CycleCloud uses Slurm's Elastic Computing feature. To debug autoscale issues, there are a few logs on the scheduler node you can check. The first is making sure that the ability save resume calls are being made by checking /var/log/slurmctld/slurmctld.log. You should encounter lines like:

              [2019-12-09T21:xix:03.400] power_save: pid 8629 waking nodes htc-1                          

The other log to bank check is /var/log/slurmctld/resume.log. If the resume footstep is failing, in that location will also be a /var/log/slurmctld/resume_fail.log. If there are letters about unknown or invalid node names, make sure you lot haven't added nodes to the cluster without following the steps in the "Making Cluster Changes" section above.

Slurm Configuration Reference

The post-obit are the Slurm specific configuration options you can toggle to customize functionality:

Slurm Specific Configuration Options Description
slurm.version Default: 'eighteen.08.7-1'. This is the Slurm version to install and run. This is currently the default and but option. In the time to come boosted versions of the Slurm software may be supported.
slurm.autoscale Default: 'faux'. This is a per-nodearray setting that controls whether Slurm should automatically stop and start nodes in this nodearray.
slurm.hpc Default: 'true'. This is a per-nodearray setting that controls whether nodes in the nodearray will be placed in the aforementioned placement group. Primarily used for nodearrays using VM families with InfiniBand. Information technology only applies when slurm.autoscale is ready to 'true'.
slurm.default_partition Default: 'false'. This is a per-nodearray setting that controls whether the nodearray should be the default sectionalisation for jobs that don't request a division explicitly.
slurm.dampen_memory Default: 'v'. The percentage of retentiveness to concur back for Bone/VM overhead.
slurm.suspend_timeout Default: '600'. The amount of time (in seconds) between a append call and when that node tin exist used once again.
slurm.resume_timeout Default: '1800'. The amount of time (in seconds) to expect for a node to successfully kicking.
slurm.install Default: 'true'. Determines if Slurm is installed at node kick ('truthful').

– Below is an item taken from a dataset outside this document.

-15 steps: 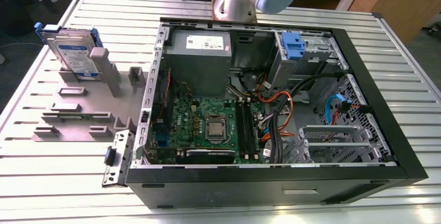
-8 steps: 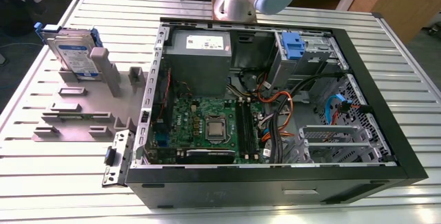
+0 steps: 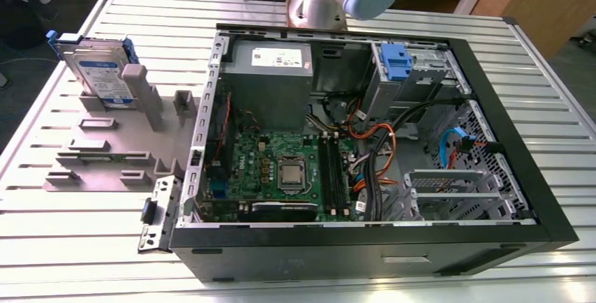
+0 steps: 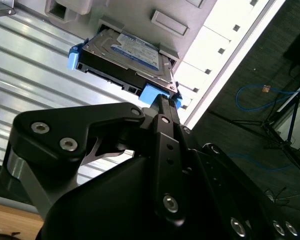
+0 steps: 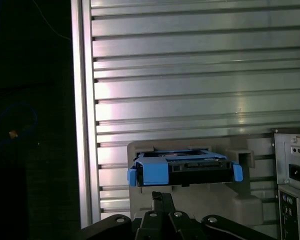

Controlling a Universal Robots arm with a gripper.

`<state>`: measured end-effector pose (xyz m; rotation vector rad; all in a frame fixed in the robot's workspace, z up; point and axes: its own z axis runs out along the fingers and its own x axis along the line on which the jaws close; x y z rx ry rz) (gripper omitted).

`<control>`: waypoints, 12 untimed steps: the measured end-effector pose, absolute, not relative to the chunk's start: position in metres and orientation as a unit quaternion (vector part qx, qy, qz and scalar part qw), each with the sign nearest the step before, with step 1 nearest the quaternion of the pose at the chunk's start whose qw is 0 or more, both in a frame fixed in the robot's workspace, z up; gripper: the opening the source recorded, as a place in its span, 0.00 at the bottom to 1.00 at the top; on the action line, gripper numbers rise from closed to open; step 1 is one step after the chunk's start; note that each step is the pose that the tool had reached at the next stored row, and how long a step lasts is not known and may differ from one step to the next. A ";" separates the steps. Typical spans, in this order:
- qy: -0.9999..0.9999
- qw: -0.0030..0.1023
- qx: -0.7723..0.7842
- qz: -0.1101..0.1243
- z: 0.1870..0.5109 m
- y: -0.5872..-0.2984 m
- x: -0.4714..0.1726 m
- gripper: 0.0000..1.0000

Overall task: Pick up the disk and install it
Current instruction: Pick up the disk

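The robot arm's jaws reach toward the disk (image 4: 121,56), their tip right at its blue bracket (image 4: 154,94); whether they are parted or clenched cannot be told. The disk stands on edge in a grey holder (image 3: 102,155) on the slatted tabletop (image 3: 75,247), not yet lifted. Its long side runs across the jaws' line of reach. The open computer case (image 3: 517,135) sits toward the exterior view's right.

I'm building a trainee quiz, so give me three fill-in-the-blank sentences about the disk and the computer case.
1. The disk stands on edge in a ____ holder.
2. The bracket around the disk is ____.
3. In the exterior view, the disk stands to the ____ of the open computer case.
Missing: grey; blue; left.
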<state>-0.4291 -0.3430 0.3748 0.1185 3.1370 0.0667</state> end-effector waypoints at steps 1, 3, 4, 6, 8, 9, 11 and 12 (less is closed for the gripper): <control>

If Slurm is installed in a custom image this should be set to 'false'. (proj version ii.5.0+)
slurm.use_pcpu Default: 'truthful'. This is a per-nodearray setting to control scheduling with hyperthreaded vcpus. Ready to 'fake' to set CPUs=vcpus in cyclecloud.conf.
slurm.user.name Default: 'slurm'. This is the username for the Slurm service to utilize.
slurm.user.uid Default: '11100'. The User ID to use for the Slurm user.
slurm.user.gid Default: '11100'. The Group ID to use for the Slurm user.
munge.user.name Default: 'munge'. This is the username for the MUNGE authentication service to utilise.
munge.user.uid Default: '11101'. The User ID to use for the MUNGE user.
munge.user.gid Default: '11101'. The Group ID to use for the MUNGE user.

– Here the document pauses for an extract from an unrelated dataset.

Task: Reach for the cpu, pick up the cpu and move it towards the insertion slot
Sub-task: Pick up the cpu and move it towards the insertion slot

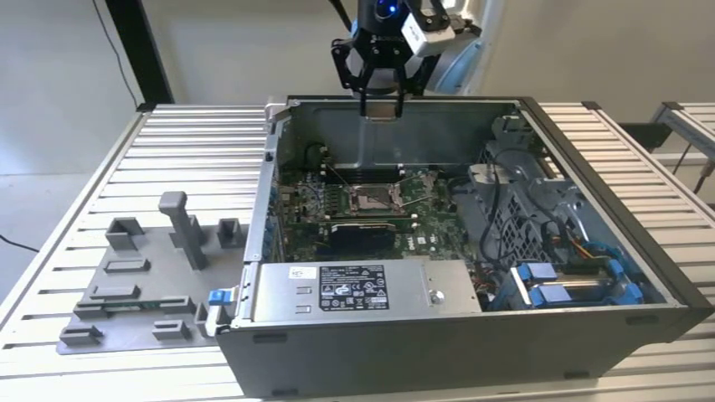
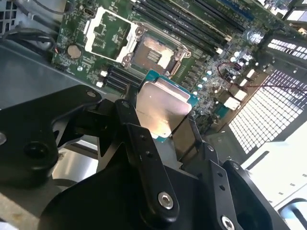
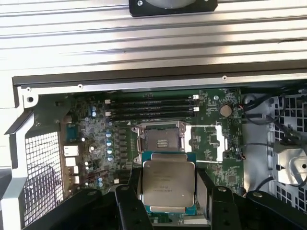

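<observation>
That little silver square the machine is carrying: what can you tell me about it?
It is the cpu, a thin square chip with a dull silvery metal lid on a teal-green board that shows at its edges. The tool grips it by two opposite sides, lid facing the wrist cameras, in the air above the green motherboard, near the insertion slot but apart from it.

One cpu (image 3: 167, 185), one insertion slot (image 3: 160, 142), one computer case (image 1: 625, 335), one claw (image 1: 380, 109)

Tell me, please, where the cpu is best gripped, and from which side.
By its two opposite thin edges, from above the silvery face: the cpu is a thin flat square. The gripper holds it this way, a finger at each side, above the insertion slot.
</observation>
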`<state>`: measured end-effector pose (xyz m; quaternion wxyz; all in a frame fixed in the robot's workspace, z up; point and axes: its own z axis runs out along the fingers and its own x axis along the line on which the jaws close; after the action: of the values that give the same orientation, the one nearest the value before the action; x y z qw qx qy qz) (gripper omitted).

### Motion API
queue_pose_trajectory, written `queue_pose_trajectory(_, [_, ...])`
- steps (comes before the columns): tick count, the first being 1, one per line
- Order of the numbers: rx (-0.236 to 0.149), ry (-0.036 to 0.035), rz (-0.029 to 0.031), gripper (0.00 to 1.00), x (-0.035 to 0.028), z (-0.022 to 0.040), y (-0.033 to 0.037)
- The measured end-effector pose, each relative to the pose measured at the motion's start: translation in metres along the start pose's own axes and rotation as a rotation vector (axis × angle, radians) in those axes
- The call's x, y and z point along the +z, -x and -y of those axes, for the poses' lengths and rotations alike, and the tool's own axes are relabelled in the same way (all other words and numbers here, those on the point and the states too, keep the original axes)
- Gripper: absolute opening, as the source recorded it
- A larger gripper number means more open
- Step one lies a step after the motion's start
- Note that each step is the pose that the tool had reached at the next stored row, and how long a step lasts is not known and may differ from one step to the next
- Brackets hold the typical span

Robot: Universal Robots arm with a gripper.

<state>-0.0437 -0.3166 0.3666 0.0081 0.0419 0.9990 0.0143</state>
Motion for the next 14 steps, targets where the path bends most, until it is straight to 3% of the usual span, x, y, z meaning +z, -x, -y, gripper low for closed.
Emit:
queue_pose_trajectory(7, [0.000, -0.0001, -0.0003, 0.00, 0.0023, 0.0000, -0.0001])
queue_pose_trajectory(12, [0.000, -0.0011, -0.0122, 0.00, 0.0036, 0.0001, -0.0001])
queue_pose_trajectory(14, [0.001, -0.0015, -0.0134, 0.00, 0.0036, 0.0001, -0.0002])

CycleCloud supports a standard set of autostop attributes across schedulers:

Aspect Description
cyclecloud.cluster.autoscale.stop_enabled Is autostop enabled on this node? [true/false]
cyclecloud.cluster.autoscale.idle_time_after_jobs The corporeality of time (in seconds) for a node to sit down idle later completing jobs earlier it is scaled downward.
cyclecloud.cluster.autoscale.idle_time_before_jobs The amount of fourth dimension (in seconds) for a node to sit idle earlier completing jobs before information technology is scaled down.